But the stretch of bay was innocent and unassuming, and Reed swallowed his breakfast of oats and raisins without tasting a bite. As he paddled away from shore he glanced into the water, shining emerald today in the partly cloudy skies and let his mind drift, imagining the black and white thunderbolt rocketing toward daylight, the exhilaration of the hunt, the terror of the collision, the necessity of it all.
Reed looked ahead toward Tlingit Point where it stood at the base of the two arms and paddled on, pushing the fantasy and nightmare of swirling, unseen creatures from his mind.

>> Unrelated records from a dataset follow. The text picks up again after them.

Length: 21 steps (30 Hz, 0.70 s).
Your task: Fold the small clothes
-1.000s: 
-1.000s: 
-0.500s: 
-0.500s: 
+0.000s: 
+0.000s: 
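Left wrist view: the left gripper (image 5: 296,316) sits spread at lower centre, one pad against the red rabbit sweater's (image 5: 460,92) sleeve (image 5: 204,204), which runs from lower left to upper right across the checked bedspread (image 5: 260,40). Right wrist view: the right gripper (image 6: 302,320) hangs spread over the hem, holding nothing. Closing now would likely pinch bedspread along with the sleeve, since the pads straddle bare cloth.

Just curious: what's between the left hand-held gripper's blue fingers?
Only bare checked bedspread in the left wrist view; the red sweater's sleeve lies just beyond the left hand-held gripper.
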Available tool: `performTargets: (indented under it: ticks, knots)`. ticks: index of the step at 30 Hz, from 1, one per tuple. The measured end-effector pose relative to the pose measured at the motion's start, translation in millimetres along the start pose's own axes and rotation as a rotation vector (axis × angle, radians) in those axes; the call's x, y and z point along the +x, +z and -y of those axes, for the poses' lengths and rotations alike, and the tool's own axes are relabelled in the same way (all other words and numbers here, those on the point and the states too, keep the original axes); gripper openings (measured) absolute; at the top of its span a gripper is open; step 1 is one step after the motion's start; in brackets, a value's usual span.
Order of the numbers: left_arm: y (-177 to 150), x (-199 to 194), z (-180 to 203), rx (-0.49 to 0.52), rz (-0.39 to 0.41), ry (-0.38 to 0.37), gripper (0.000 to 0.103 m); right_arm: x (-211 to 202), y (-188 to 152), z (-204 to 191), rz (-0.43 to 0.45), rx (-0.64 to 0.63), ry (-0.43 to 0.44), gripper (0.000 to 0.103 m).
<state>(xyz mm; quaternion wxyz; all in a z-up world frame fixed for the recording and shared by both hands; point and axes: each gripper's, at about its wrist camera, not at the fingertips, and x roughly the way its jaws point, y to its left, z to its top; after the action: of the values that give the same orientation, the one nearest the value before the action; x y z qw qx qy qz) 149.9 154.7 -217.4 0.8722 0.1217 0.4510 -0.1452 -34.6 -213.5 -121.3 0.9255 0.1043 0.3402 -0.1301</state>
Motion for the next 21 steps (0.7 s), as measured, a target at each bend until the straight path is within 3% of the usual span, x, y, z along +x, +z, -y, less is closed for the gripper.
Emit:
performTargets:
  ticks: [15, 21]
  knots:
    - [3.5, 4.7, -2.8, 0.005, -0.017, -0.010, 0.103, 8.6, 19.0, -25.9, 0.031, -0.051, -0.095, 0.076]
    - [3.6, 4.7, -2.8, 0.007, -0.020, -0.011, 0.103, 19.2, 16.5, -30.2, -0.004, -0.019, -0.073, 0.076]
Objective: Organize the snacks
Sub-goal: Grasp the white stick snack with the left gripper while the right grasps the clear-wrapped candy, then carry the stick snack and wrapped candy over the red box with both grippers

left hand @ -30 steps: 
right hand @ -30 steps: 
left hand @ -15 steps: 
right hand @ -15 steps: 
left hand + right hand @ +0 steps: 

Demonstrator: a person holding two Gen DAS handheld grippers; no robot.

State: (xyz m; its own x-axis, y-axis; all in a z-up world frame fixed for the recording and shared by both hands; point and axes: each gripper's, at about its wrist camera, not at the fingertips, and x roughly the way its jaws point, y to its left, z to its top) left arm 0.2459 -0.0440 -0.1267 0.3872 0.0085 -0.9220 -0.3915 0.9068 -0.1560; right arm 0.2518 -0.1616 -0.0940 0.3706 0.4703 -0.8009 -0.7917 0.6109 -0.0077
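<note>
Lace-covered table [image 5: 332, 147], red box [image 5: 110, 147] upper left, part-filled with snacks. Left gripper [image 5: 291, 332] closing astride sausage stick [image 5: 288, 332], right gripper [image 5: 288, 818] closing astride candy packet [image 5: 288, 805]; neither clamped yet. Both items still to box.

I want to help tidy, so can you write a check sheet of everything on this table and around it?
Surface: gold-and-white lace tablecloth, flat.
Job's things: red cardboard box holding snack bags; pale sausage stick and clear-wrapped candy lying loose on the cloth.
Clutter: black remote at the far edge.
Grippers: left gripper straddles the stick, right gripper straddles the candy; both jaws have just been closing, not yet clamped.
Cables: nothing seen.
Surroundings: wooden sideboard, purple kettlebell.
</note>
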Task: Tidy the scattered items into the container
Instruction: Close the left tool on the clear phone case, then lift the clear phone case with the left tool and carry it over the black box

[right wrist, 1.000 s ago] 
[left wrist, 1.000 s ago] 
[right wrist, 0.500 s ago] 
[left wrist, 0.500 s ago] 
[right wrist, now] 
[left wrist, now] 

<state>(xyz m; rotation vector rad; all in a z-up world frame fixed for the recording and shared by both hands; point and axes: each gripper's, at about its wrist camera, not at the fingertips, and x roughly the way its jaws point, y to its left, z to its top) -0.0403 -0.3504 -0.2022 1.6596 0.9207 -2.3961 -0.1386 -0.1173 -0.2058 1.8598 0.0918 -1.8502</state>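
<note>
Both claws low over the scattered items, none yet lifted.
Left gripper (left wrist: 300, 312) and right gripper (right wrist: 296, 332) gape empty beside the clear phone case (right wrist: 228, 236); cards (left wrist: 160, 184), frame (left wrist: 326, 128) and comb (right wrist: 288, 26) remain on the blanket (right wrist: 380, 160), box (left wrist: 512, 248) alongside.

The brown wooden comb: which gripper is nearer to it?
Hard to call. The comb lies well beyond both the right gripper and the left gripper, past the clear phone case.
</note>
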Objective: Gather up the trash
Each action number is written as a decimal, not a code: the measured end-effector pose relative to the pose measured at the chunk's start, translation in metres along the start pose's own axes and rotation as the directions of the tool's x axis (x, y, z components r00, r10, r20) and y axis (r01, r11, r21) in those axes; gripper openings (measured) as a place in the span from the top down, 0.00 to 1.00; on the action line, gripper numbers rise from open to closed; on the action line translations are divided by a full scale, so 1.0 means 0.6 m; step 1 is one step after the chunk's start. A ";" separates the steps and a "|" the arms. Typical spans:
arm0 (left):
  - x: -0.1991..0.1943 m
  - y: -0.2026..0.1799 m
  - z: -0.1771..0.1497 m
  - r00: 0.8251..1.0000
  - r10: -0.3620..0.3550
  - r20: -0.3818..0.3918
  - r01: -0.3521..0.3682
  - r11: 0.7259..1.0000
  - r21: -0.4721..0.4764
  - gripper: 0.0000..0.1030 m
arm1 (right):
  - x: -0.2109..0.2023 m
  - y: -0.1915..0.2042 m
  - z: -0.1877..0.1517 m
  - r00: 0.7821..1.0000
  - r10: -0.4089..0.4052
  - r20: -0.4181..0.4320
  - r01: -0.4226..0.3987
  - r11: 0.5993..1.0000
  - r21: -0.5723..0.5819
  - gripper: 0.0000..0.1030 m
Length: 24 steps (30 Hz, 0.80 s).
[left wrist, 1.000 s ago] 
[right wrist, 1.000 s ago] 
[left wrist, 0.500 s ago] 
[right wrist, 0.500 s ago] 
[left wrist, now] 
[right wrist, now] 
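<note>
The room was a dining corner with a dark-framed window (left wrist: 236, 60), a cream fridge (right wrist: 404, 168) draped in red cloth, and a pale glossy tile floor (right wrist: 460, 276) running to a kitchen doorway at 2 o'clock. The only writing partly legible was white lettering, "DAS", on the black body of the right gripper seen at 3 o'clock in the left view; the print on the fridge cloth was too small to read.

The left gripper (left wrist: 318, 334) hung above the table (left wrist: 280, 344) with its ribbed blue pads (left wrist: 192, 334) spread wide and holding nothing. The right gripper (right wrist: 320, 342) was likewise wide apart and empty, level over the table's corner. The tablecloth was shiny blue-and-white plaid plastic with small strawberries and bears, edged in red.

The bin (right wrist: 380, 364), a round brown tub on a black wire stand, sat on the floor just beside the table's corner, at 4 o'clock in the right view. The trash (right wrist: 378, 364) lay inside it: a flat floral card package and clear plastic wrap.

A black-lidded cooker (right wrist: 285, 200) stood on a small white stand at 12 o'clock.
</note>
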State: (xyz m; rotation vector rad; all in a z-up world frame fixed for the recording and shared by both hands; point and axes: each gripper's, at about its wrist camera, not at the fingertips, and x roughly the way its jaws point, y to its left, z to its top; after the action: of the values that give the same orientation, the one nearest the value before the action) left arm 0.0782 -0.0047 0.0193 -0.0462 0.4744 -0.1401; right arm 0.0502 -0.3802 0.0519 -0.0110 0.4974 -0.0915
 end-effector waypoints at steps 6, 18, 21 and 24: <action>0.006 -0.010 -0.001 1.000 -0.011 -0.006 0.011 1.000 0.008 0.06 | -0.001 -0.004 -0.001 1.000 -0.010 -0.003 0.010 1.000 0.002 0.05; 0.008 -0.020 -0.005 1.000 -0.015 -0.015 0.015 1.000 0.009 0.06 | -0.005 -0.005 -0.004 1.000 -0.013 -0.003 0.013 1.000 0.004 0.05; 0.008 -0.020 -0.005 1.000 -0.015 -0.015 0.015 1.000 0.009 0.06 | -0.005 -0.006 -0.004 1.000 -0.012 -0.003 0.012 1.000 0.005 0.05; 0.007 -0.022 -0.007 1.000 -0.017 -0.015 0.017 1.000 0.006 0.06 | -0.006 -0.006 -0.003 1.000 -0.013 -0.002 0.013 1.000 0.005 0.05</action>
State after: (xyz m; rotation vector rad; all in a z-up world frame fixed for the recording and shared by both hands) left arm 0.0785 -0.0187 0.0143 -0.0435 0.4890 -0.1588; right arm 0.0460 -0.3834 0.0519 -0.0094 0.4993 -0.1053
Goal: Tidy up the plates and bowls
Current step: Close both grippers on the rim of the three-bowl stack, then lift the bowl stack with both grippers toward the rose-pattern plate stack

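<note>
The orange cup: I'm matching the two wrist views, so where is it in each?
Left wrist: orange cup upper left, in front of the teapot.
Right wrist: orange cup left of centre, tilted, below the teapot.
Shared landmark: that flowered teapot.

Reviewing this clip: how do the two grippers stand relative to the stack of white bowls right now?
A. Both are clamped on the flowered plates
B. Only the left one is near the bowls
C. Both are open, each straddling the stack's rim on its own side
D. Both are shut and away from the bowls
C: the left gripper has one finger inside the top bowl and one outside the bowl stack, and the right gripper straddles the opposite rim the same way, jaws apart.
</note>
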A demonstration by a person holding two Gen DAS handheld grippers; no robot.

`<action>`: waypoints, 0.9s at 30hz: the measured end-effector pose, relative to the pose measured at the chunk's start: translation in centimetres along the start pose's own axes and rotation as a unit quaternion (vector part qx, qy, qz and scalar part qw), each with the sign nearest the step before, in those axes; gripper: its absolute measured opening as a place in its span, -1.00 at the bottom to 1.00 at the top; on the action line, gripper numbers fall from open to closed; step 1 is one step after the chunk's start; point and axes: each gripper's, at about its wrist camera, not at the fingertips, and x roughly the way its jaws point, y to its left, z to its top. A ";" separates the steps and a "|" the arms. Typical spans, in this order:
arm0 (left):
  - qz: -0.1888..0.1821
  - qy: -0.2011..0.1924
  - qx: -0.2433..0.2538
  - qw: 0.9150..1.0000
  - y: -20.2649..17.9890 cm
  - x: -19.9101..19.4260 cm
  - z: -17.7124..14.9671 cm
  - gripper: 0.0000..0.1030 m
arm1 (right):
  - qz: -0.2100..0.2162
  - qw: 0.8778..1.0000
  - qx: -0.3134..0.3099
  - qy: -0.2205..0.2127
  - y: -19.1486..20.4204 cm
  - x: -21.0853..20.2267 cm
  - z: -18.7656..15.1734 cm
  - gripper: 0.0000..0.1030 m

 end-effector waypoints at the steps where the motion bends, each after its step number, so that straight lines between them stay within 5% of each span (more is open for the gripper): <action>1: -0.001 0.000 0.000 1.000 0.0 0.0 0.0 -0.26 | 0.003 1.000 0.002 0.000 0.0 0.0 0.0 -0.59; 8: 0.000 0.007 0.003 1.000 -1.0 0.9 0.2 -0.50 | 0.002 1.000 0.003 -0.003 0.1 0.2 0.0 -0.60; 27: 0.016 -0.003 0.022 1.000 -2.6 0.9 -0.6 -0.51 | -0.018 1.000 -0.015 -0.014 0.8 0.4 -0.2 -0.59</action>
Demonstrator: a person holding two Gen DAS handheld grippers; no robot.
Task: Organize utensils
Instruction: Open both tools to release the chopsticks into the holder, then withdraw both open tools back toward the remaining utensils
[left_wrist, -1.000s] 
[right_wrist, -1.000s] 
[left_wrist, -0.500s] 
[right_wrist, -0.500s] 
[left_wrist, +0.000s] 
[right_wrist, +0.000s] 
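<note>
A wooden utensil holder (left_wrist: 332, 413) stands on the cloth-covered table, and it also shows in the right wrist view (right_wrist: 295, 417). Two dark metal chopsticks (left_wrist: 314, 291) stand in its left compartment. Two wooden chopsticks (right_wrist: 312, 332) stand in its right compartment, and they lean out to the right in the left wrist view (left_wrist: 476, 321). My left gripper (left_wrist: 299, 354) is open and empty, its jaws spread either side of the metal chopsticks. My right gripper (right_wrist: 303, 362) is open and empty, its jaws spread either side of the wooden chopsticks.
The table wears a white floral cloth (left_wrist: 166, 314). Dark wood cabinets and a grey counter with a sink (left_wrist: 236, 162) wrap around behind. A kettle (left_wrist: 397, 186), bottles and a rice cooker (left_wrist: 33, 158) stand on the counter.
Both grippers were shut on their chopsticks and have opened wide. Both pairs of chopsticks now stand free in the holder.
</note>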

He made good progress as he paddled resolutely onward, stubbornly insisting on paddling the full 65 miles from Bartlett Cove to Margerie Glacier at the northern tip of the West Arm. The paddling did what the medication had never been able to do and he once again began to feel invincible, half a century younger, pushing the ocean behind him with every stroke. The sun moved across the sky, dipping for an innumerable time beneath the Fairweather mountain range. Still he paddled on, savoring every stroke, ever riverlet of water that fell from his paddle’s blade, marveling at the perfect vortexes that materialized behind him as his paddle churned the surface. At long last fatigue reemerged from the muscles in his back and shoulders and he succumbed to the limitations of his body, bringing the kayak to rest near Tidal Inlet. The clouds had fallen away, leaving the sky the palest of blues in the late evening light. Eschewing the tent Reed curled up beneath the limbs of the alder and faded into sleep.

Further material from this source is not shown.